| WORK REQUIRED |
Retype the records below exactly as they stand, omitting the pictures.

━━━━━━━━

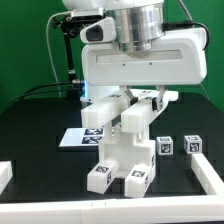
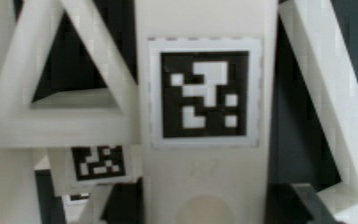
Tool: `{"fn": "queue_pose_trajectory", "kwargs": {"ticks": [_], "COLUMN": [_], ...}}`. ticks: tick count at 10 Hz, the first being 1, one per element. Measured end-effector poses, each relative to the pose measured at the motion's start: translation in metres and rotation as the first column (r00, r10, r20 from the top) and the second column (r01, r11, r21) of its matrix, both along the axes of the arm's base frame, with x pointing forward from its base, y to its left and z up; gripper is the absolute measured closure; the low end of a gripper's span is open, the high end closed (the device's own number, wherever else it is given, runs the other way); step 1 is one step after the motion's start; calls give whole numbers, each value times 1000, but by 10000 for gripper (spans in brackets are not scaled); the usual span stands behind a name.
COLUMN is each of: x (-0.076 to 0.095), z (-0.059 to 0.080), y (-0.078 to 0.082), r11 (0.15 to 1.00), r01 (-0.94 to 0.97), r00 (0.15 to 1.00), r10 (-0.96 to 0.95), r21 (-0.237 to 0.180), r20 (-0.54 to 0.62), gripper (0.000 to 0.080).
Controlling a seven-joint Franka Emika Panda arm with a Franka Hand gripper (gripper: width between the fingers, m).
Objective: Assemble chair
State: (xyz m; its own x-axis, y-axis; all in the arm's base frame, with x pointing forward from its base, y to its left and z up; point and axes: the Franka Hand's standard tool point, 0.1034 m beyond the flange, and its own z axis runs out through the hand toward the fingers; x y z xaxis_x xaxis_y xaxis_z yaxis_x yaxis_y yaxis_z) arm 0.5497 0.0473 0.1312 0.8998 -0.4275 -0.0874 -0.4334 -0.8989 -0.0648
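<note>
Mostly chunky white plastic chair (image 1: 120,152), sq. tags (image 2: 204,95).

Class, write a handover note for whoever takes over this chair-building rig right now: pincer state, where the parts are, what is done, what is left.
Pincer: appears closed on the upright tagged piece at the top of the build.
Parts: the partly built chair stands mid-table. Two small tagged blocks lie loose on the exterior view's right.
Done: several chunky pieces look joined.
Left: probably seat the held piece, release, then fit the loose blocks.
</note>
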Motion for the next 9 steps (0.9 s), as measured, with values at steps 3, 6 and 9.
{"fn": "queue_pose_trajectory", "kwargs": {"ticks": [3,6,9], "x": [1,2,3], "z": [0,0,1], "y": [-2,1,2], "r11": [988,989,996], "r01": [-155,-147,-85], "r00": [988,989,996], "r10": [156,147,86], "r21": [-13,-14,-12], "r20": [14,26,37], "gripper": [515,515,515]}}
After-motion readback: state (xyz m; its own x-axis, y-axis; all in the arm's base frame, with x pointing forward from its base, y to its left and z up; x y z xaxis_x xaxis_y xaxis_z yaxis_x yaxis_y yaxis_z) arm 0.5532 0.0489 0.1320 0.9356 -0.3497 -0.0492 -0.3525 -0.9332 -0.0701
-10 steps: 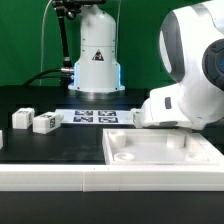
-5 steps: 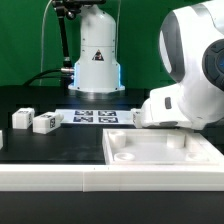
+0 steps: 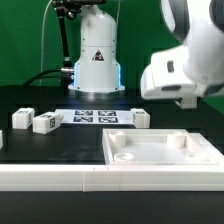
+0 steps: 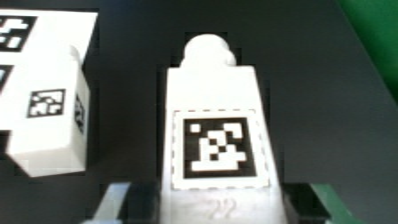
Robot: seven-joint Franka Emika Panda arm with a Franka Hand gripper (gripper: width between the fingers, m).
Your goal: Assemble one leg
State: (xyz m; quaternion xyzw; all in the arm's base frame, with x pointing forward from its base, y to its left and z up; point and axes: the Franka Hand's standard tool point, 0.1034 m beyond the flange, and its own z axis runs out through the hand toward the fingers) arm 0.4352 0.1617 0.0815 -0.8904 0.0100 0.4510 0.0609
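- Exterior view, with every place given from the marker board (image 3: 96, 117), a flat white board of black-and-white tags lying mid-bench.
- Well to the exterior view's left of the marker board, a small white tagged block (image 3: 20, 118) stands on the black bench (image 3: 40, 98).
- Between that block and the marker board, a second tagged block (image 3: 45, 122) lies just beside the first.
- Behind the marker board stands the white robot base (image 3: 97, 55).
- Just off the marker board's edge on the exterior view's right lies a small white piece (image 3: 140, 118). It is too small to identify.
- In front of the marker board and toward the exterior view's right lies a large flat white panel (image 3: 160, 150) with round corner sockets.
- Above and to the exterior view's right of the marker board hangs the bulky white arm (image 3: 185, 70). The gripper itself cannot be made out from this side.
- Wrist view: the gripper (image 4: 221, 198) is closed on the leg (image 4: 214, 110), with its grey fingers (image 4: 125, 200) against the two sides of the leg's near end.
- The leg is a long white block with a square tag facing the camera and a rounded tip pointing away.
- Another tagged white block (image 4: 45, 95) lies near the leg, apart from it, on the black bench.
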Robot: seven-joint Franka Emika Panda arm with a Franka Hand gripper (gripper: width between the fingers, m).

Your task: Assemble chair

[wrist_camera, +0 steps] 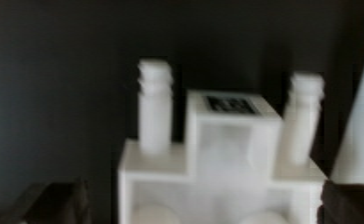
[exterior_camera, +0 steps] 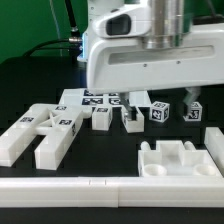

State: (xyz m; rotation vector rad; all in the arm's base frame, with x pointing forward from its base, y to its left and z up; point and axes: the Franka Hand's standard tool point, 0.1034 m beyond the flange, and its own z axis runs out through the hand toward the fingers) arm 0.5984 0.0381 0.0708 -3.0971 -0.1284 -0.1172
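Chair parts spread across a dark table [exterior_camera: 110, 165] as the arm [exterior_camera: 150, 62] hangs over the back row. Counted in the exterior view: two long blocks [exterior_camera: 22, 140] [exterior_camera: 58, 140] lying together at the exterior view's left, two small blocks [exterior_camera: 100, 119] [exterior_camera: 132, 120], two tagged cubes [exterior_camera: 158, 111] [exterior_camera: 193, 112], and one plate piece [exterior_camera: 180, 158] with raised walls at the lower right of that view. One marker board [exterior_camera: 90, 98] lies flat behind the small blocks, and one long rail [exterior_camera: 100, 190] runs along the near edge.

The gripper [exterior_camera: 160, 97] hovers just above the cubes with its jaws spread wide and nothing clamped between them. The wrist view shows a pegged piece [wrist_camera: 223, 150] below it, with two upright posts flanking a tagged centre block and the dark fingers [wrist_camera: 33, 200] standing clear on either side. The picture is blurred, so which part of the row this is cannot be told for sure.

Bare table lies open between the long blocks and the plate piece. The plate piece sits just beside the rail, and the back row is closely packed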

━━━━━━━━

| SOLUTION FOR THIS EXERCISE |
Tool: `{"fn": "queue_pose_trajectory", "kwargs": {"ticks": [_], "COLUMN": [_], ...}}`. ticks: tick count at 10 Hz, the first being 1, one per element. Measured end-effector poses, each relative to the pose measured at the motion's start: translation in metres and rotation as the first column (r00, r10, r20 from the top) and the second column (r01, r11, r21) of its matrix, both along the axes of the arm's base frame, with x pointing forward from its base, y to its left and z up; gripper is the absolute measured closure; the low end of a gripper's span is open, the high end closed (the device's own number, wherever else it is given, runs the other way); step 1 is one step after the motion's start; calls give whole numbers, each value times 1000, but by 10000 for gripper (spans in brackets are not scaled); the usual span stands behind a name.
COLUMN is each of: x (-0.076 to 0.095), z (-0.059 to 0.080), y (-0.078 to 0.082), r11 (0.15 to 1.00), r01 (-0.94 to 0.97), r00 (0.15 to 1.00), r10 (-0.96 to 0.95), r21 (-0.237 to 0.180), r20 (-0.54 to 0.62), gripper (0.000 to 0.080).
Controlling a seven-joint Franka Emika Panda arm with a Franka Hand gripper (gripper: width between the fingers, m).
Objective: Assemble chair
State: (xyz m; its own x-axis, y-axis; all in the arm's base frame, with x pointing forward from its base, y to its left and z up; point and axes: the Franka Hand's standard tool point, 0.1034 m beyond the flange, and its own z axis runs out through the hand toward the fingers; x y z xaxis_x xaxis_y xaxis_z yaxis_x yaxis_y yaxis_z) arm 0.5497 0.0473 0.1312 0.8998 -0.4275 -0.0874 -0.4334 -0.8989 -0.0648
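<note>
Mostly chunky white plastic chair (image 1: 120,152), sq. tags (image 2: 204,95).

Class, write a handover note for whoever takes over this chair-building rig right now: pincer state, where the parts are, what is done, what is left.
Pincer: appears closed on the upright tagged piece at the top of the build.
Parts: the partly built chair stands mid-table. Two small tagged blocks lie loose on the exterior view's right.
Done: several chunky pieces look joined.
Left: probably seat the held piece, release, then fit the loose blocks.
</note>
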Motion for the next 9 steps (0.9 s), as measured, with values at steps 3, 6 and 9.
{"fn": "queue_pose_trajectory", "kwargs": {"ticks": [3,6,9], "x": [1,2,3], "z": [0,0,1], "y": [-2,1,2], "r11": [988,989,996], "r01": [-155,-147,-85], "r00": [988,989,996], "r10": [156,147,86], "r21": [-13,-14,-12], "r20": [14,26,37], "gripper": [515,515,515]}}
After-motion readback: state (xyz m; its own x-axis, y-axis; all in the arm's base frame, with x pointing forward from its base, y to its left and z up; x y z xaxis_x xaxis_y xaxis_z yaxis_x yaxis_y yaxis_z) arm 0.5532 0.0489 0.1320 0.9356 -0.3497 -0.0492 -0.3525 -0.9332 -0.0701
-10 steps: 
-5 steps: 
+0 steps: 
+0 steps: 
Robot: seven-joint Franka Emika Panda arm with a Franka Hand gripper (gripper: width between the fingers, m).
Your goal: Assemble one leg
State: (xyz m; quaternion xyzw; all in the arm's base frame, with x pointing forward from its base, y to its left and z up; point and axes: the Franka Hand's standard tool point, 0.1034 m beyond the flange, and its own z axis runs out through the hand toward the fingers) arm 0.4352 0.1617 0.0815 -0.8904 0.0100 0.4510 0.0609
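- Exterior view, with every place given from the marker board (image 3: 96, 117), a flat white board of black-and-white tags lying mid-bench.
- Well to the exterior view's left of the marker board, a small white tagged block (image 3: 20, 118) stands on the black bench (image 3: 40, 98).
- Between that block and the marker board, a second tagged block (image 3: 45, 122) lies just beside the first.
- Behind the marker board stands the white robot base (image 3: 97, 55).
- Just off the marker board's edge on the exterior view's right lies a small white piece (image 3: 140, 118). It is too small to identify.
- In front of the marker board and toward the exterior view's right lies a large flat white panel (image 3: 160, 150) with round corner sockets.
- Above and to the exterior view's right of the marker board hangs the bulky white arm (image 3: 185, 70). The gripper itself cannot be made out from this side.
- Wrist view: the gripper (image 4: 221, 198) is closed on the leg (image 4: 214, 110), with its grey fingers (image 4: 125, 200) against the two sides of the leg's near end.
- The leg is a long white block with a square tag facing the camera and a rounded tip pointing away.
- Another tagged white block (image 4: 45, 95) lies near the leg, apart from it, on the black bench.
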Robot: seven-joint Franka Emika Panda arm with a Franka Hand gripper (gripper: width between the fingers, m).

Your task: Assemble chair

[wrist_camera, +0 steps] 
[exterior_camera, +0 steps] 

State: (xyz m; rotation vector rad; all in the arm's base frame, with x pointing forward from its base, y to its left and z up; point and axes: the Franka Hand's standard tool point, 0.1034 m beyond the flange, and its own z axis runs out through the hand toward the fingers) arm 0.5984 0.0381 0.0708 -3.0971 -0.1284 -0.1172
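Chair parts spread across a dark table [exterior_camera: 110, 165] as the arm [exterior_camera: 150, 62] hangs over the back row. Counted in the exterior view: two long blocks [exterior_camera: 22, 140] [exterior_camera: 58, 140] lying together at the exterior view's left, two small blocks [exterior_camera: 100, 119] [exterior_camera: 132, 120], two tagged cubes [exterior_camera: 158, 111] [exterior_camera: 193, 112], and one plate piece [exterior_camera: 180, 158] with raised walls at the lower right of that view. One marker board [exterior_camera: 90, 98] lies flat behind the small blocks, and one long rail [exterior_camera: 100, 190] runs along the near edge.

The gripper [exterior_camera: 160, 97] hovers just above the cubes with its jaws spread wide and nothing clamped between them. The wrist view shows a pegged piece [wrist_camera: 223, 150] below it, with two upright posts flanking a tagged centre block and the dark fingers [wrist_camera: 33, 200] standing clear on either side. The picture is blurred, so which part of the row this is cannot be told for sure.

Bare table lies open between the long blocks and the plate piece. The plate piece sits just beside the rail, and the back row is closely packed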

This output is complete.